Soon we stopped walking my brother to school, and I longed for the day when I could walk by myself and let the crossing guard help me cross the street. In my young innocence, I could think of no better job to have than that of a crossing guard. She took her job very seriously and always ensured that everyone was safe. To this day, I still believe that I had one of the best crossing guards of all time. Her sign was always held high as she marched into the middle of the street, and her palm flat as her arm outstretched toward the oncoming traffic. She’d blow her whistle shrilly so that everyone knew that it was time to stop (there were no flashing lights or stop lights at that time).
Finally, it was my turn to walk on my own to school. Now, understand, I didn’t actually have to cross the boulevard, only the small inlet to my own street. For the first few weeks, the crossing guard helped me cross, but then she told me that the following week I would have to start crossing on my own, because her job was to cross the children from the other side of the boulevard. I still vividly remember that first morning when I had to cross the street on my own, not sure when it would be ok to step off the curb and cross the street. Would a car come zooming around the corner, catching me off guard? And then I realized. . .even though she was making me take the steps on my own, and take responsibility for how I made my way across the street, my crossing guard was still watching me.

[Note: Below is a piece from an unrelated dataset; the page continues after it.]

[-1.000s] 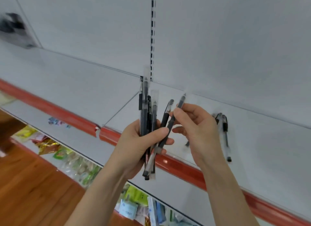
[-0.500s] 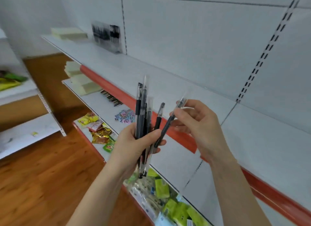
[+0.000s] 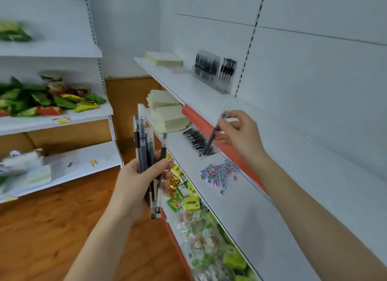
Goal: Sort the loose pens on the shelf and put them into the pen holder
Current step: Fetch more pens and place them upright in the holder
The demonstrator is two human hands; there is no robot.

As those memories flitted across my mind during my commute this morning, it dawned on me that crossing guards are a metaphor for me. They symbolize someone who watches over you to make sure that your way is clear. Crossing guards ensure that all obstacles and danger are cleared from your path before you take that leap of faith across the great divide. Don’t we all want a crossing guard as we go into the unknown future to remove any barriers from our way and to keep us safe from outside menaces?
Like that little girl I was so many years ago, I still stand on the brink sometimes wondering whether I will make it safely across the divide of whatever endeavor I am undertaking. I have to trust that I am up for the responsibility. . .and maybe have a little faith that someone is watching out for me.